Lors de la séance de Questions au gouvernement du 4 janvier, le Ministre de la santé est interrogé sur l'état des lieux des hôpitaux et la question des déprogrammations. Voici sa réponse : « À chaque fois qu'un Français voit ses soins déprogrammés, c'est pour permettre l'hospitalisation en urgence d'un patient non vacciné. »

L'accusation est implacable, d'une extrême violence. Les non-vaccinés sont responsables de la mise en danger de la santé des vaccinés, c'est le Ministre des solidarités de la Santé qui le dit publiquement. Ses propos seront complétés par ceux de plusieurs autres députés en séance.

Le député de l'Eure-et-Loir M. Philippe Vigier (Modem) reprend à son compte la tribune du professeur Grimaldi « celles et ceux qui font le choix de ne pas être vaccinés, s'ils doivent être respectés, doivent au moins respecter les autres, et que leur sort ne doit pas hypothéquer celui des autres ».

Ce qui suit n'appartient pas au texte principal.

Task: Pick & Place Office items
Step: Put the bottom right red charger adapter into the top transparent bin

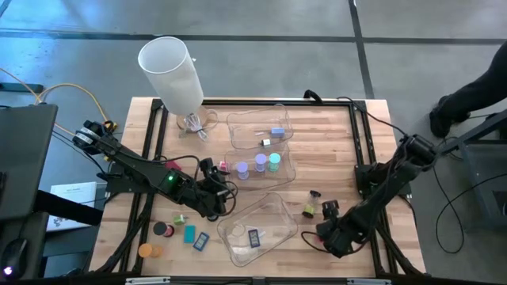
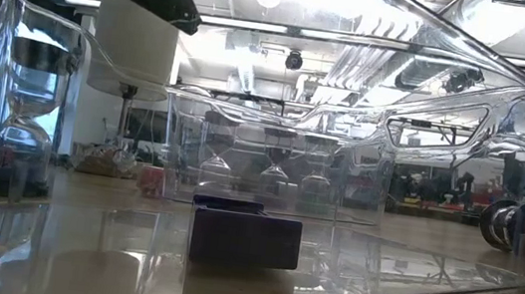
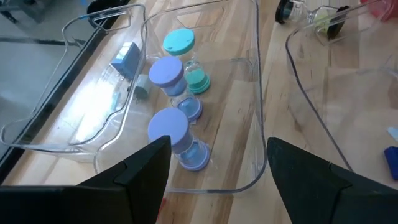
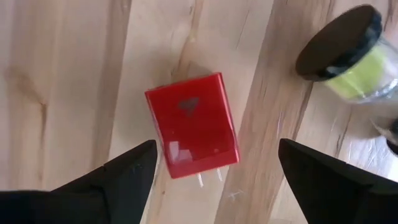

Le député du Haut-Rhin Olivier Becht (Agir Ensemble) s'inquiète quant à lui du message envoyé « aux 50 millions de Français qui ont fait le geste de la vaccination et sont aujourd'hui victimes de déprogrammations à l'hôpital [...] parce que 5 millions de personnes ont fait le choix de la non-vaccination et devront, malheureusement, être admises à l'hôpital ou en réanimation ? ».
  1. Patrick Mignola, député Modem de Haute-Savoie, accuse « ce sont bien les personnes non vaccinées qui garnissent les services de réanimation, et qui conduisent à la déprogrammation d'autres interventions médicales. Ne divisons pas encore davantage la société. Qu'en sera-t-il si, demain, des personnes qui en auront besoin ne peuvent pas être admises à l'hôpital, parce que des non-vaccinés occupent des lits - alors que l'hospitalisation de ceux-ci aurait pu être évitée ? ».
Le député du Nord LR Sébastien Huyghe semble lui aussi avoir une solution toute trouvée et récidive sa proposition de franchise de soins à faire payer aux non-injectés, mais pas sûr qu'avec cette mesure les demandes des futures soignants grévistes soient satisfaites.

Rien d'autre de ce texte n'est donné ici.